The stories in Jagannath are fascinating, frightening, and above all, tender. There’s an intimacy to them that’s immediately enchanting: several take the form of diaries or letters, or words exchanged with a close friend. “Some Letters for Ove Lindström” is written to the narrator’s dead father. I first read this story in Shimmer Magazine earlier this year: that’s when the name “Karin Tidbeck” stuck in my mind, along with the haunting melancholy of this story of a broken family, lost hope, and magic. “Some Letters” concerns a young woman, Viveka, who returns to the place she grew up, an old schoolhouse where her parents lived with the other members of a commune: the loss of Viveka’s nuclear family (her mother disappeared when she was three; she lost her father to alcoholism and then death) is mingled with the loss of the commune, which was both an extended family and a vision of a utopian future. Loss fills every line of the story, like Viveka’s last memory of her mother: a red dress and the sound of tiny bells. Who was Viveka’s mother? That question both deepens the sadness of the story, and expands it outward toward mystery, toward the forest.
The red dress returns in “Reindeer Mountain,” where it becomes the sign of the vittra: tall, handsome, magical people who live inside the mountain, and like to wear red. Two sisters struggle with fear of madness and envy of each other in this story of a family with mixed human-vittra blood.
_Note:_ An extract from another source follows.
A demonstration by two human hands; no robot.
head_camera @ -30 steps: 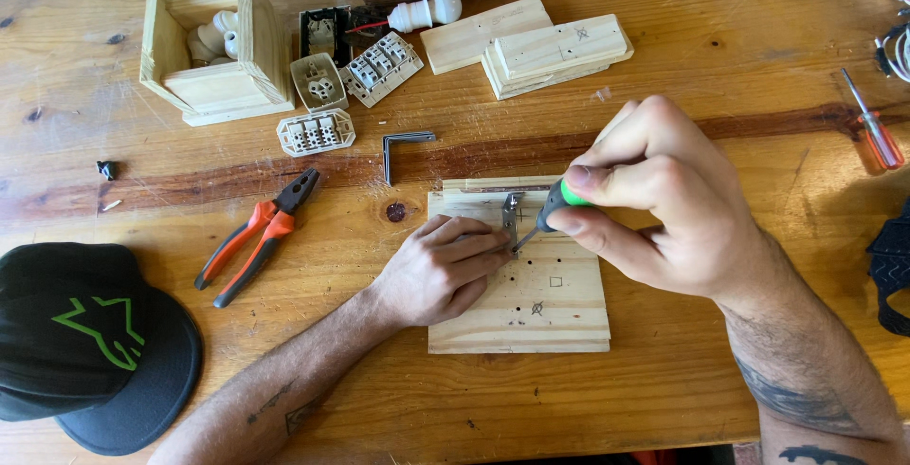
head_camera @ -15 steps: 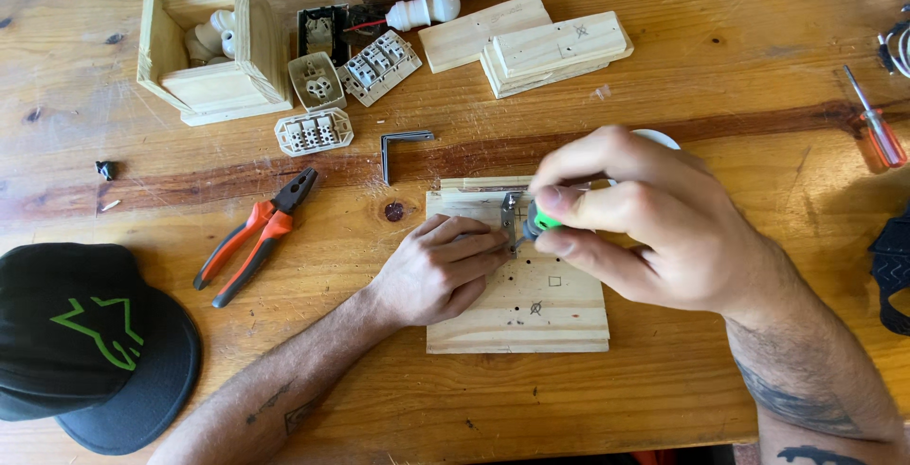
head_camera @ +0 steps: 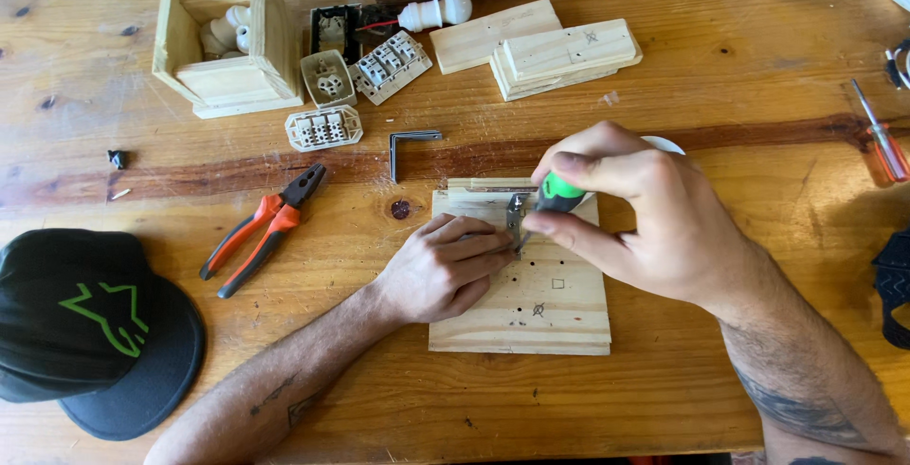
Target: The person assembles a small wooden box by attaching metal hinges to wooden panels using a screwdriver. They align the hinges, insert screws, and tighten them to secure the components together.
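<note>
A pale wooden board (head_camera: 555, 309) lies on the table in front of me. My left hand (head_camera: 441, 266) rests on its left part, fingertips pinching a small metal angle bracket (head_camera: 517, 214) against the wood. My right hand (head_camera: 640, 209) is closed round a green-handled screwdriver (head_camera: 559, 193), whose tip points down at the bracket. The screwdriver's shaft is mostly hidden by my fingers.
Orange-handled pliers (head_camera: 261, 228) lie left of the board, a second metal bracket (head_camera: 408, 147) above it. A black cap (head_camera: 90, 328) sits at lower left. At the back are a small wooden box (head_camera: 232, 62), white electrical parts (head_camera: 327, 127), stacked boards (head_camera: 559, 53). A red screwdriver (head_camera: 882, 133) lies at the right.
My right hand has rolled over the screwdriver and shifted left, bringing the green handle lower towards the bracket. My left hand has stayed on the board.
</note>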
The theme of human contact with other species, subtle in “Some Letters from Ove Lindström” and explicit in “Reindeer Mountain,” runs through the collection. “Pyret,” a sly gem in the form of an encyclopedia entry, details the habits of vittra cattle. A footnote informs us that the most common crime among those accused of witchcraft in medieval times was “illegal mingling”: humans consorting with non-human beings.
Many of the stories in Jagannath play with this theme: in “Beatrice,” a woman’s love affair with a steam engine produces a whistle-voiced, coal-chewing child; in both “Miss Nyberg and I” and “Cloudberry Jam,” children are grown like plants. The narrator of “Brita’s Holiday Village” discovers two families at once: while her memories of her relatives begin to emerge in her writing, she dreams the life of a second, insect-like family. And in the collection’s title story, the mother of a family carries her brood inside her.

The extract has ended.